Sep 17, 2012 by Dr. Chris Wood

Garden City, Georgia officials Ron Feldner, P.E. (left), Assistant City Manager, and Charles Draeger (center), Director of Water Operations, chat with RedZone crew leader Dean Young about the use of RedZone robots for sewer system condition assessment.

If imitation is the best form of flattery, then the Peachtree City Water and Sewerage Authority (PCWASA) should be flattered from the inquiry it has received from fellow utilities and municipal public works professionals about its RedZone project. This successful initiative to investigate the condition of the PCWASA sewer system, and collect valuable data for prioritizing rehabilitation and capital projects, has the Authority looking like an innovator that others aim to emulate.

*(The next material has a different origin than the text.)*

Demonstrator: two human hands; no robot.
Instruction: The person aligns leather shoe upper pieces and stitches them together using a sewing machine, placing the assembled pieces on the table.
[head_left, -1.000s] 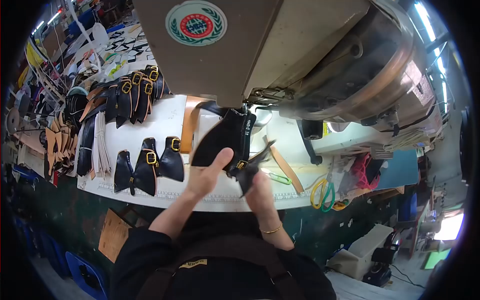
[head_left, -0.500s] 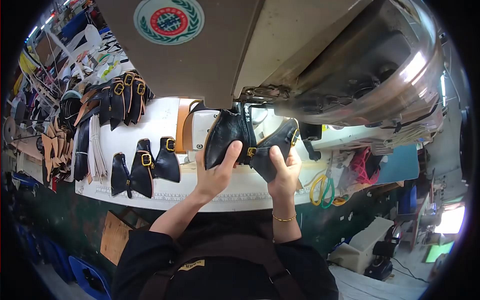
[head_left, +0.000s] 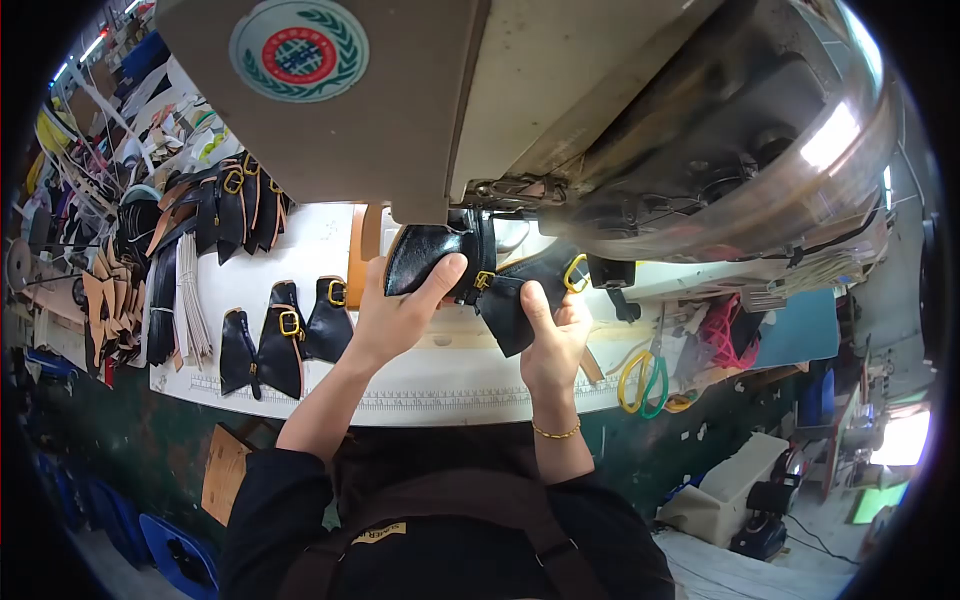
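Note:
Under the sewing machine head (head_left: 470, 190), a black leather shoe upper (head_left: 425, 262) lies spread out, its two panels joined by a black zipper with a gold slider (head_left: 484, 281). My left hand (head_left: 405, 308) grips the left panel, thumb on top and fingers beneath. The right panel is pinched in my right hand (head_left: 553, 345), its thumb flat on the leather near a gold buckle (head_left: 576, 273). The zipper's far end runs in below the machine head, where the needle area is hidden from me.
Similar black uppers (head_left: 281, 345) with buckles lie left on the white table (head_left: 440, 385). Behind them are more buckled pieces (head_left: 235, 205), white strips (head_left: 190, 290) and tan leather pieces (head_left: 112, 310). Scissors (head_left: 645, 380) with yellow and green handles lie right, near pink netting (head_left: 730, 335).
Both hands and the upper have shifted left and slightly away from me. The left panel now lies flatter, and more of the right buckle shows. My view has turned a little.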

This summer, PCWASA officials have welcomed visitors from the governments of Garden City, Georgia, as well as the City of Columbus and Augusta Utilities. They all have come to ask questions about the use of RedZone’s robotics technology, while observing the efficiency and accuracy of RedZone robots in the field. At present, these technological innovations are busy rolling through the PCWASA sewer lines and collection mains to inspect the structural integrity of the Authority’s infrastructure that serves approximately 11,000 customers.

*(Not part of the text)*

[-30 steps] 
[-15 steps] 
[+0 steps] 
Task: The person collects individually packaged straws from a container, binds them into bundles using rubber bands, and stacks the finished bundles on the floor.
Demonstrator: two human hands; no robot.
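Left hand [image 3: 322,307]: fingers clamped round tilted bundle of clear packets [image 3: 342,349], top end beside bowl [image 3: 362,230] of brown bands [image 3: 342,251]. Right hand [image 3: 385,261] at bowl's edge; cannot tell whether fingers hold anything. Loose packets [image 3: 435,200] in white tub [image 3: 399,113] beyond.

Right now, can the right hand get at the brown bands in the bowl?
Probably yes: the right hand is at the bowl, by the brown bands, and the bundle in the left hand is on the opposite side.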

During the PCWASA August Board Meeting, Keisha Lisbon Thorpe, the Authority’s Division Manager of Technical Services, reported that the RedZone project was well ahead of schedule and past the halfway point, as work has been “progressing along nicely and without incident,” she notes. The RedZone robots have been averaging data collection on approximately 5,700 linear feet per day, a pace even more efficient than originally anticipated. To date, the robotics technology has inspected approximately 470,000 linear feet of sewer lines; as a result, RedZone has completed 58 percent of the project, several months in advance of where the project was expected to be at this point.

The Authority joined forces earlier this year with RedZone Robotics, a contractor located in Pittsburgh, PA, which is a hotbed of robotics research and development. Their work featuring the RedZone Solo Unmanned Inspection Robots, which are lightweight systems with onboard intelligence and full coverage tracking, began in mid-April. The robots are able to collect data at such a rate that their efficiency and accuracy is unmatched in the industry, say Authority officials. What will take the robots to collect and inspect in a year, would take more than a decade to accomplish via other conventional data collection and inspection methods, such as manual review or televising lines.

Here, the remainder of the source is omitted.